*Task to complete*. Copy exactly the lines of the records below, and only those lines, beginning with the line that contains "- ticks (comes" and ending with the line that contains "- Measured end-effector".

*Records provided*.
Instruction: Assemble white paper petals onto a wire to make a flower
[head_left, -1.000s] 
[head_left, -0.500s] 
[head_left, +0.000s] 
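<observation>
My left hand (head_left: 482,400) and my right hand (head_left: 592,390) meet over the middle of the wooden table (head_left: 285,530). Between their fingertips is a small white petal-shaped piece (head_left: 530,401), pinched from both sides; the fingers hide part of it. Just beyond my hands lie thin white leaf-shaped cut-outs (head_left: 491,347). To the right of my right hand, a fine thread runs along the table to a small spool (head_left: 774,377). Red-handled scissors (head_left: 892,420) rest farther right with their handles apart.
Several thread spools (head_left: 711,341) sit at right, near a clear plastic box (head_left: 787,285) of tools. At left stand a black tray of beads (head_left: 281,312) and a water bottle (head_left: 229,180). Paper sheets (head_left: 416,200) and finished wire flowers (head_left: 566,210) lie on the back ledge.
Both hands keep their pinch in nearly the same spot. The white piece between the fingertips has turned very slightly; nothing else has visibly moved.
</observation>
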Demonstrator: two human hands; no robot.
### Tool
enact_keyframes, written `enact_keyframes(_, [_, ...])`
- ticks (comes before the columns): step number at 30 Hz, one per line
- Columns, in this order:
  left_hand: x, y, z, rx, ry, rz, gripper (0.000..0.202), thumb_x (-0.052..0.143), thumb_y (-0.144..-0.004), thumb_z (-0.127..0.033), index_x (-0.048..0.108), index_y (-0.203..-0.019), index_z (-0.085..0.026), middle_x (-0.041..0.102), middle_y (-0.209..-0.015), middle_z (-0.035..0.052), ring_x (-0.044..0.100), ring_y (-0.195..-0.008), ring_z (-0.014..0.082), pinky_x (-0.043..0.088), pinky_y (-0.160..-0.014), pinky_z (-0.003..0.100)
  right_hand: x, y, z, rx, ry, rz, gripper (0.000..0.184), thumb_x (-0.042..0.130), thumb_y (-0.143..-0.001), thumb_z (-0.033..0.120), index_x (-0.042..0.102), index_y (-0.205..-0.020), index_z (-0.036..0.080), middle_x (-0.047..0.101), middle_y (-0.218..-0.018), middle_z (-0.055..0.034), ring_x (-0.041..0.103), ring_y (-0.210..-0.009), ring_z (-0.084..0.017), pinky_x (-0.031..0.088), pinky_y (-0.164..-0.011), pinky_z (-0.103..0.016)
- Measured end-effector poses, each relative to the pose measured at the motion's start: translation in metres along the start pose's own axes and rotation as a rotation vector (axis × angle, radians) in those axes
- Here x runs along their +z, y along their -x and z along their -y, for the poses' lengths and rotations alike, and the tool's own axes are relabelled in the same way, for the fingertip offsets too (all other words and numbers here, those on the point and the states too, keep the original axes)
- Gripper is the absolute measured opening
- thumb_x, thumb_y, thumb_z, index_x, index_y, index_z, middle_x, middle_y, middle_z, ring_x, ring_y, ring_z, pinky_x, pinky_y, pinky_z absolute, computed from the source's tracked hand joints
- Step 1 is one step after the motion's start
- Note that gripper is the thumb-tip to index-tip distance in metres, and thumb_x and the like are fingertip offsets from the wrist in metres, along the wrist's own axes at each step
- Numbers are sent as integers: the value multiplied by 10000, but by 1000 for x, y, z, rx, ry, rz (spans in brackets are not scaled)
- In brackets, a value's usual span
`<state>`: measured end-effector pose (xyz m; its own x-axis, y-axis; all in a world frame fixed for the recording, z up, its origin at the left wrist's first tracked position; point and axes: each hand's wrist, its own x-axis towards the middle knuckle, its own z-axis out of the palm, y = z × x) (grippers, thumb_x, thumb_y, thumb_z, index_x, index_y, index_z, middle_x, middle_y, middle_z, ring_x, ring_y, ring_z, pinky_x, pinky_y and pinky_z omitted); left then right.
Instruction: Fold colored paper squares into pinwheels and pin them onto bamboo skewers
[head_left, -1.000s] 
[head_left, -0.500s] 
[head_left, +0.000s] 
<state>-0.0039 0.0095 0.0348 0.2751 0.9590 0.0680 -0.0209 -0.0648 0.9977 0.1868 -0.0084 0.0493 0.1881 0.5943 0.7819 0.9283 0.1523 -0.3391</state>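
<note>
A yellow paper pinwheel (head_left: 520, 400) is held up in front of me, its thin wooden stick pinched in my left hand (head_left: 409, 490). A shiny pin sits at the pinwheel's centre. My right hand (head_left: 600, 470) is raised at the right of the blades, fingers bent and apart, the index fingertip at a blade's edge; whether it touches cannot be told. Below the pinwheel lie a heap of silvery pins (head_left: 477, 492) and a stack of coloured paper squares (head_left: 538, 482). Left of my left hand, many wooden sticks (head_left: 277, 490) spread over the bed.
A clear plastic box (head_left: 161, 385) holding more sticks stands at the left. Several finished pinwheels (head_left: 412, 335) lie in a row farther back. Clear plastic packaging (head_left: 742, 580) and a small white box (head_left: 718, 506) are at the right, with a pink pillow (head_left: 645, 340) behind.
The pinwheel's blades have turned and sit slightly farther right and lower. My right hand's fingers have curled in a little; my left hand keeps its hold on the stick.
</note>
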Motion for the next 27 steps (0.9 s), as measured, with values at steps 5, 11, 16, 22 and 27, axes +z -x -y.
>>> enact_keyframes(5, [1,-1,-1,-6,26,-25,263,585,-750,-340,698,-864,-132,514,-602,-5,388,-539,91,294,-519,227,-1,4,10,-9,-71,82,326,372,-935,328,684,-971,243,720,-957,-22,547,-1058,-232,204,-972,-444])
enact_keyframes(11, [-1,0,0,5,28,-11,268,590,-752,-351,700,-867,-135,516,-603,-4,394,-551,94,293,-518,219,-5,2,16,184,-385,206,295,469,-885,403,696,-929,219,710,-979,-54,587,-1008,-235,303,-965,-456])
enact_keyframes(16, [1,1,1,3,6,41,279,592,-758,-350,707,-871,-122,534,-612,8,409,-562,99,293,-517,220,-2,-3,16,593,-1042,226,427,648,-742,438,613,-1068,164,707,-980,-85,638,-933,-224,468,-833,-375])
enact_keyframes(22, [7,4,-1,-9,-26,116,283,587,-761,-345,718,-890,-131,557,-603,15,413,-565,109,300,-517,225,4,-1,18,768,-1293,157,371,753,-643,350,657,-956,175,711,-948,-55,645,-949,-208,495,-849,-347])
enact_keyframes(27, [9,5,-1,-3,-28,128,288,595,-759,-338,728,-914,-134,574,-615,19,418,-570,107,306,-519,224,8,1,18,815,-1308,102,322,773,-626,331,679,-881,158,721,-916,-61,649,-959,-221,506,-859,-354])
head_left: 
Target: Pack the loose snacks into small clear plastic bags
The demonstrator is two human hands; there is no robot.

*Solution for this task*.
- ticks (comes before the columns): step number at 30 Hz, one per line
- Columns, in this order:
  left_hand: x, y, z, rx, ry, rz, gripper (0.000..0.202), thumb_x (-0.052..0.143), thumb_y (-0.144..-0.004), thumb_z (-0.127..0.033), index_x (-0.048..0.108), index_y (-0.203..-0.019), index_z (-0.085..0.026), middle_x (-0.041..0.102), middle_y (-0.209..-0.015), middle_z (-0.035..0.052), ring_x (-0.044..0.100), ring_y (-0.195..-0.008), ring_z (-0.014..0.082), pinky_x (-0.043..0.088), pinky_y (-0.160..-0.014), pinky_z (-0.003..0.100)
  right_hand: x, y, z, rx, ry, rz, gripper (0.000..0.184), thumb_x (-0.042..0.130), thumb_y (-0.143..-0.001), thumb_z (-0.033..0.120), index_x (-0.042..0.102), index_y (-0.205..-0.020), index_z (-0.036..0.080), middle_x (-0.047..0.101), middle_y (-0.218..-0.018), middle_z (-0.055..0.034), ring_x (-0.041..0.103), ring_y (-0.210..-0.009), ring_z (-0.084..0.017), pinky_x (-0.031..0.088), pinky_y (-0.164..-0.011), pinky_z (-0.103..0.016)
- Measured end-effector poses, each relative to the pose measured at the motion's start: translation in metres along the start pose's own axes and rotation as a rotation vector (axis × angle, radians) in those axes

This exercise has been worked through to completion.